**YOUR TASK:** Begin at the line below that has "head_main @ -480". Stop after the line that has "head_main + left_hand", repeating each line exactly and leaving out the pictures.
++++ INPUT DATA ++++
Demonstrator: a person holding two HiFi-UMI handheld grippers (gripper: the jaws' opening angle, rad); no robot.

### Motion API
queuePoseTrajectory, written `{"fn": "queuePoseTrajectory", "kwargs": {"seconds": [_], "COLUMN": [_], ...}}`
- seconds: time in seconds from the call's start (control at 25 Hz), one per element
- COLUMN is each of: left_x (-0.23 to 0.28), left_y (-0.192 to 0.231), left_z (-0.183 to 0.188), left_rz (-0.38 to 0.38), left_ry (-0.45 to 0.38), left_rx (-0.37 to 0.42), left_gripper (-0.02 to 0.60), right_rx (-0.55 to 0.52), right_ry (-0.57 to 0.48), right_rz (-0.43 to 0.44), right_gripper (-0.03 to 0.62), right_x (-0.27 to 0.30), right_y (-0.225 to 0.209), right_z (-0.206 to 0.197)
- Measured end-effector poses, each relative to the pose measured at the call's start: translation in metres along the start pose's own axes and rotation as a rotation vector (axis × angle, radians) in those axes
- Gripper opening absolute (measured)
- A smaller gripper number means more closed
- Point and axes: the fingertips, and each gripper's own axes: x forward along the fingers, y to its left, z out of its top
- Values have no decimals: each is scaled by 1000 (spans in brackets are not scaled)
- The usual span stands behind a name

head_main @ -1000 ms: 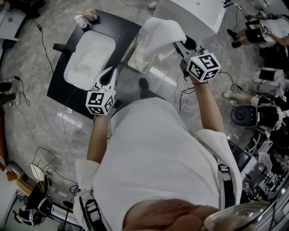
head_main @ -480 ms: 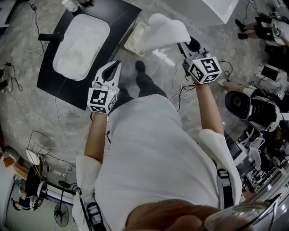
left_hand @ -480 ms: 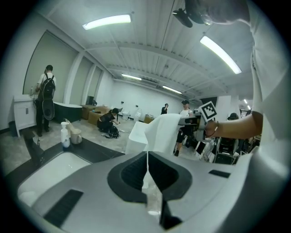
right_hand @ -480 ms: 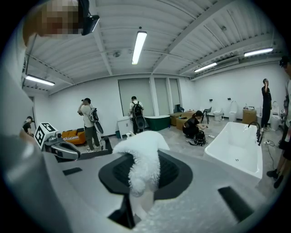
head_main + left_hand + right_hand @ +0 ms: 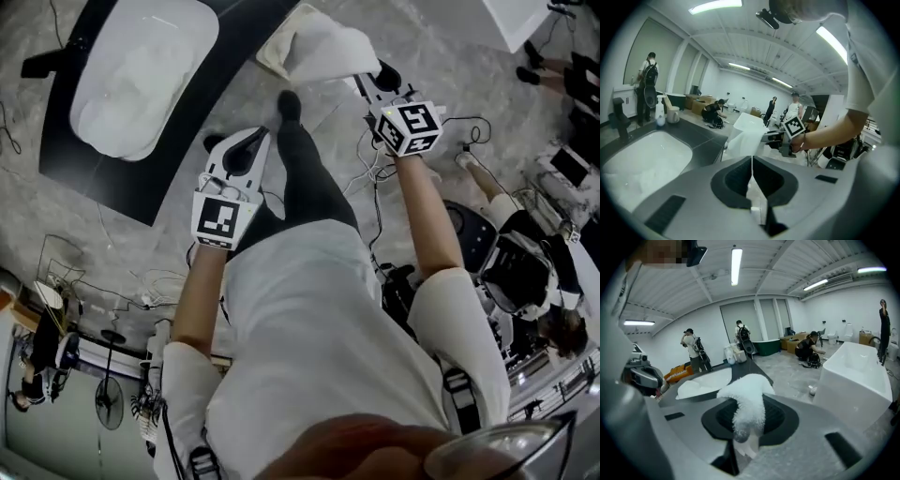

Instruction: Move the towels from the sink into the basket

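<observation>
Head view with the two gripper views. Nearest container: the basket (image 5: 270,58) on the floor beside the dark counter (image 5: 192,131). I see only its near edge, since the held towel (image 5: 323,47) covers the rest, and I cannot tell what lies inside it. Farther container: the white sink (image 5: 180,30) set in the counter, with a heap of white towels (image 5: 117,112) lying in its basin. In the right gripper view the same heap shows pale inside the sink (image 5: 705,379).

The right gripper (image 5: 367,82) is clenched on the towel. In its own view a fold of the cloth (image 5: 747,411) is pinched between the jaws and bulges up over them. The towel hangs directly above the basket; whether it touches the basket I cannot tell. The left gripper (image 5: 249,142) hangs well apart from both containers, its jaws pressed together along one seam (image 5: 751,171) with nothing between them. Beyond that seam I see the towel (image 5: 743,140) in the right gripper (image 5: 769,138).
</observation>
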Motion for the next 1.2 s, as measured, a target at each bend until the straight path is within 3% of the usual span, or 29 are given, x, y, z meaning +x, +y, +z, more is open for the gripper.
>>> {"fn": "queuePoseTrajectory", "kwargs": {"seconds": [0.2, 0.48, 0.68, 0.76, 0.84, 0.96, 1.2], "left_x": [69, 161, 201, 216, 227, 239, 241], "left_y": [6, 29, 56, 66, 71, 74, 73], "left_z": [-39, -127, -192, -215, -235, -252, -253], "left_rz": [5, 1, 23, 26, 24, 20, 11], "left_ry": [48, 125, 169, 189, 204, 210, 211], "left_rx": [-37, -117, -93, -85, -83, -90, -87], "left_gripper": [11, 11, 11, 11, 11, 11, 11], "right_rx": [12, 70, 86, 88, 97, 111, 78], "right_ry": [107, 256, 331, 370, 406, 427, 443], "right_rz": [-2, -35, -92, -117, -135, -144, -106], "right_gripper": [86, 89, 100, 114, 194, 298, 325], "right_x": [82, 183, 236, 252, 261, 264, 254], "right_y": [-61, -129, -155, -165, -172, -177, -172], "right_z": [-89, -242, -334, -369, -400, -423, -422]}}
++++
**SOLVED EXERCISE:**
head_main @ -480 ms: 
left_hand @ -480 ms: 
right_hand @ -480 ms: 
head_main + left_hand + right_hand @ +0 ms: 

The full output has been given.